Hell's Kitchen

Hell's Kitchen

If it weren't for its colorful language, violence, sex, and drug use, Hell's Kitchen could easily be a Warner Brothers boxing flick from the '30s, one of those movies where a hood from the streets catches a few raw deals but eventually makes good and wins the big fight. Mekhi Phifer plays the palooka in question, an essentially good kid who gets mixed up in a heist gone wrong and is sent upstate for five years. Once out, Phifer promptly joins forces with such boxing-film staples as the noble trainer who could have been somebody, the sleazy promoter who wants him to take a dive, and the lovable urchin who needs protection from the mean streets. All is not well in Hell's Kitchen, as the sister of a man killed in the robbery (Angelina Jolie) must deal with her anger toward Phifer, whom she holds responsible for his death, as well as her murderous, cheating boyfriend (Johnny Whitworth) and smack-addled mother (Rosanna Arquette).
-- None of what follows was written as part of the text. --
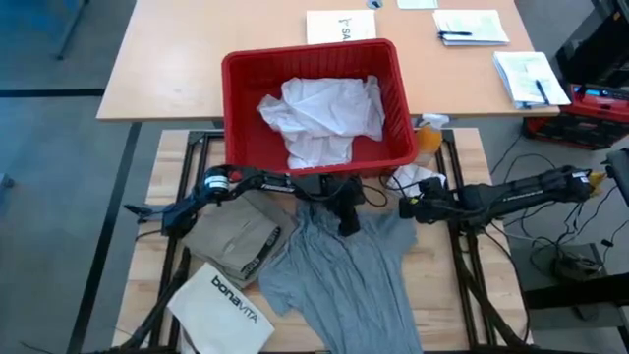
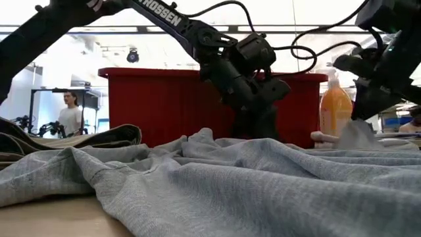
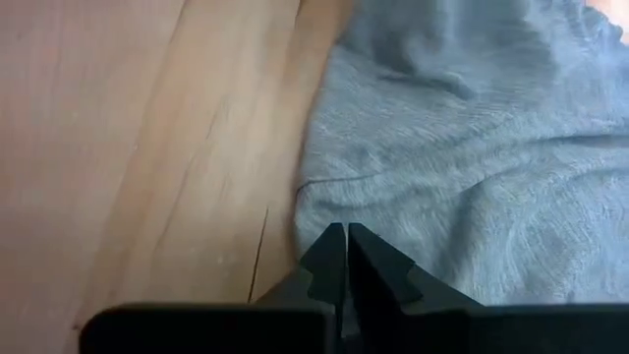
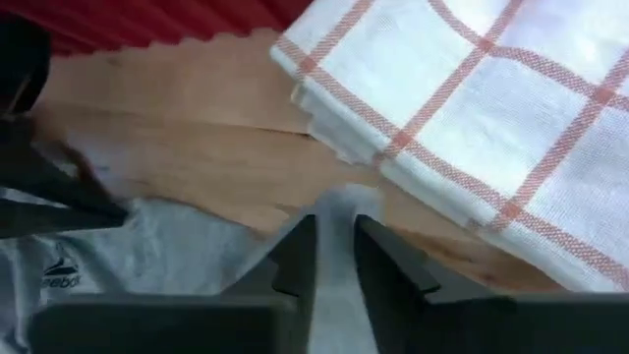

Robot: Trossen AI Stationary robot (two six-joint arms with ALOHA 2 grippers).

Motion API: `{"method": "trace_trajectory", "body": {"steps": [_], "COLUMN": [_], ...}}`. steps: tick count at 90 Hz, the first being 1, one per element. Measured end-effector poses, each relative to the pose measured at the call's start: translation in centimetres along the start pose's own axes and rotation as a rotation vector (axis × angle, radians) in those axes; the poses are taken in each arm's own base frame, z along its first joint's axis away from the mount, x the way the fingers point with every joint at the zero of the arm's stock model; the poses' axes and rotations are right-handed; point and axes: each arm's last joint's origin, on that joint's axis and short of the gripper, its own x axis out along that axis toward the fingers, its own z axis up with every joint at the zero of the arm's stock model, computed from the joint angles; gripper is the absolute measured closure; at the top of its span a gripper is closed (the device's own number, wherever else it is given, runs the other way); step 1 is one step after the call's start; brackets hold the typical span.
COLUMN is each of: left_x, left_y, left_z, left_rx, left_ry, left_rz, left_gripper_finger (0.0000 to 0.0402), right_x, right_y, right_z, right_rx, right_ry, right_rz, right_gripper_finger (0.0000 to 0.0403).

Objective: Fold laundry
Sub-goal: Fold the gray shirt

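Just in front of the red basket (image 1: 246, 118), the left end effector (image 1: 348, 218) is down on the collar end of the grey T-shirt (image 1: 344, 275). In its wrist view its two fingers (image 3: 324, 265) are pressed together at the shirt's hem edge, with grey fabric (image 3: 472, 177) lying past them and bare wooden table (image 3: 147, 147) alongside; whether cloth is caught between them cannot be told. The right end effector (image 1: 408, 207) is at the T-shirt's sleeve on the far side from the left one, with its fingers (image 4: 295, 256) closed to a narrow gap on a strip of the grey cloth (image 4: 147, 256). Just beyond these fingers lies a folded white cloth with orange checks (image 4: 472, 118) on the table.

The T-shirt spreads from both end effectors toward the table's near edge, wrinkled, and fills the foreground of the low view (image 2: 230, 191). Beside the left arm, on the side away from the right end effector, lies the khaki-tan piece (image 1: 231, 236), folded, touching the T-shirt's edge. Nearer the table's edge from it lies the stiff white bag (image 1: 221, 305). The white shirt (image 1: 319, 118) is crumpled inside the basket. An orange bottle (image 2: 335, 108) stands behind the right end effector, next to the basket. A person (image 2: 68, 115) stands far off in the room.
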Motion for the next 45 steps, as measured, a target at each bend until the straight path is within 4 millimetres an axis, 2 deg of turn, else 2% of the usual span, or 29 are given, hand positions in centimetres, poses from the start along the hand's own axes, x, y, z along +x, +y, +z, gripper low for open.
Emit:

While it's respectably acted—particularly by Jolie, who maintains her dignity despite having to yell such dialogue as, "You just fucked my muddah, didn't you?"—Hell's Kitchen is tedious and dreary. Clumsily mixing boxing-movie cliches and kitchen-sink melodrama, it staggers from overheated incident to overheated incident like a punch-drunk fighter ready to take a fall. At the very least, writer-director Tony Cinciripini's handling of the material is consistent: He employs the same ham-fisted contempt for subtlety in fight scenes as he does in scenes of familial discord.